Deux mois après la rencontre avec Charles, celui-ci lui fait une autre proposition.

— Votre aide nous est précieuse. Mais vous pouvez en faire bien plus… Venez avec moi.

Laëtitia, étonnée, suit le héros à travers sa demeure. Il ouvre la porte battante menant sur un grand jardin. Sur le terrain vague, un jeune homme et une adolescente sont en train de s’affronter.

— Je vous présente mes deux seuls disciples. Nous sommes encore loin d’être une armée, s’éclaffe Charles. La jeune femme aux deux katanas se surnomme Solurai. Et le garçon à l’épée lui s’est choisi le nom de Hydrarrior. Tous les deux veulent contrer la menace des Nidders. Nous avons donc forgé ensemble leurs armes avec du métal vert. Et depuis plusieurs semaines, ils s’entraînent jusqu’à être prêts pour faire face réellement aux affamés.

— Et qu’attendez-vous de moi ?

— Je souhaite que vous soyez ma troisième disciple. Rejoingnez nos rangs ! Et translatez votre colère vers le véritable ennemi. Nous avons besoin de gens comme vous. Seuls, nous ne nous pourrons rien.
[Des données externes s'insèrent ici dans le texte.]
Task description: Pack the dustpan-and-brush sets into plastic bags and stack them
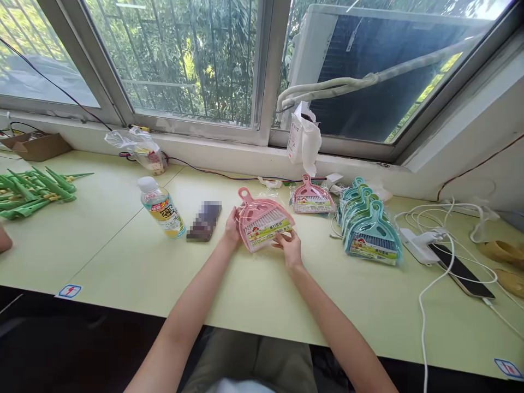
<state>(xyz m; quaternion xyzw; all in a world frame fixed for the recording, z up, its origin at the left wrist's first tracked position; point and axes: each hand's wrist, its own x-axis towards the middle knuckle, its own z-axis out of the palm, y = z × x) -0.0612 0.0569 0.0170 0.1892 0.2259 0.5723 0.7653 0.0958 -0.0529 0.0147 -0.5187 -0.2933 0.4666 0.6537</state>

Mais comme le raconte ce fameux roman des trois frères épéistes, l’union fait la véritable force. Ce n’est qu’une fois cette fratrie, anciennement fâchée, réunie qu’elle réussira à se débarrasser du monstre ténébreux.
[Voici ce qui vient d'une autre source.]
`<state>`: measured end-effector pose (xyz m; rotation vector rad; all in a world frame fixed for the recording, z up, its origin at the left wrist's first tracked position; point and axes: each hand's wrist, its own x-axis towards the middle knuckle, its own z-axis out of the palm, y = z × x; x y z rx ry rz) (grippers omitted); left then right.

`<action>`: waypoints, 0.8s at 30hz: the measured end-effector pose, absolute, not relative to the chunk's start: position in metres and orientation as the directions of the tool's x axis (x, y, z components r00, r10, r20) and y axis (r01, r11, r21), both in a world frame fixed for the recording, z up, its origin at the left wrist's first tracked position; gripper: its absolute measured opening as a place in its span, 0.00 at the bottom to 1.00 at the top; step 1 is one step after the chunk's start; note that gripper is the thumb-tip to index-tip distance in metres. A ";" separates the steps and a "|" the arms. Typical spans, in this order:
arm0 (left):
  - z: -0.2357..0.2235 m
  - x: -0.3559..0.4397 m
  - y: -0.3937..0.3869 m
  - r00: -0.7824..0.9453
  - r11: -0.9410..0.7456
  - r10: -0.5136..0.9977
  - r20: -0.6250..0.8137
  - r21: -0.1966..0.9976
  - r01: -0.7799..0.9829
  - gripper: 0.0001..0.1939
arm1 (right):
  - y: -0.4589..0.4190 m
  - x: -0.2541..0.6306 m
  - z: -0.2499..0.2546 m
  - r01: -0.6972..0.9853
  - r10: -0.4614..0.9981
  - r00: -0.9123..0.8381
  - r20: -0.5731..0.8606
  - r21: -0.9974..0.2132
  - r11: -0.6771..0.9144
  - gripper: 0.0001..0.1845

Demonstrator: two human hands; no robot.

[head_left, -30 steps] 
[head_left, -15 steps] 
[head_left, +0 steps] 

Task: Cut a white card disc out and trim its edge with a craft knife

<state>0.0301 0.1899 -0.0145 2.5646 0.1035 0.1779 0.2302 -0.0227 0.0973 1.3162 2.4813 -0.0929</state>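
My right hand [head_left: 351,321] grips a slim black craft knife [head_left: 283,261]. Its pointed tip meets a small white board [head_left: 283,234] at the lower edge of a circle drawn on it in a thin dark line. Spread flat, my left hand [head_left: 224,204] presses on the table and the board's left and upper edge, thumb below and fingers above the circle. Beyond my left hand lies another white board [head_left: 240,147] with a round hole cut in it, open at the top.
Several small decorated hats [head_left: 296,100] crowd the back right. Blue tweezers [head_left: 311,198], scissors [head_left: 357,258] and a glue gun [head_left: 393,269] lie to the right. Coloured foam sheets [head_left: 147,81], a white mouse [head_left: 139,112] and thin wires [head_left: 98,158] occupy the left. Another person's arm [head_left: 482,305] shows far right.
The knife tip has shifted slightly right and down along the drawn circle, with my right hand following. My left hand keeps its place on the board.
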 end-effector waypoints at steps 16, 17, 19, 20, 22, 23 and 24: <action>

À son regard, Charles comprend instantanément qu’elle est convaincue et déterminée. Elle a pris sa décision. Il s’approche d’une porte et en dévoile son contenu. Une salle entière dans laquelle y sont entreposées des armes en tout genre : épée, sabre, masse, hache… Les parties pointues brillant telles des émeraudes.

— Il te faut en choisir une. Elle sera ta partenaire durant tes futurs combats, déclare le héros.

Laëtitia n’hésite pas très longtemps et se dirige vers un arc et son cargo de flèches à l’embout verdâtre. Elle prépare son équipement et commence à viser vers l’extérieur. Son objectif : la cible du terrain d’entraînement. Au centre, le visage du Captain Atomik commence à se dissiper et laisse place à celui d’une saleté de Nidder.

— D’ailleurs mon surnom à moi est Héloïde et non pas Emerald Knight. La presse n’a pas vraiment de goût, précise le guerrier. Il te faudra aussi un nouveau nom.

  • Mmmmhça sera Green Bird, répond-elle en décochant sa flèche.

La pointe verdâtre atteint en plein centre la cible. Finallement, le visage du Captain est à nouveau apparu.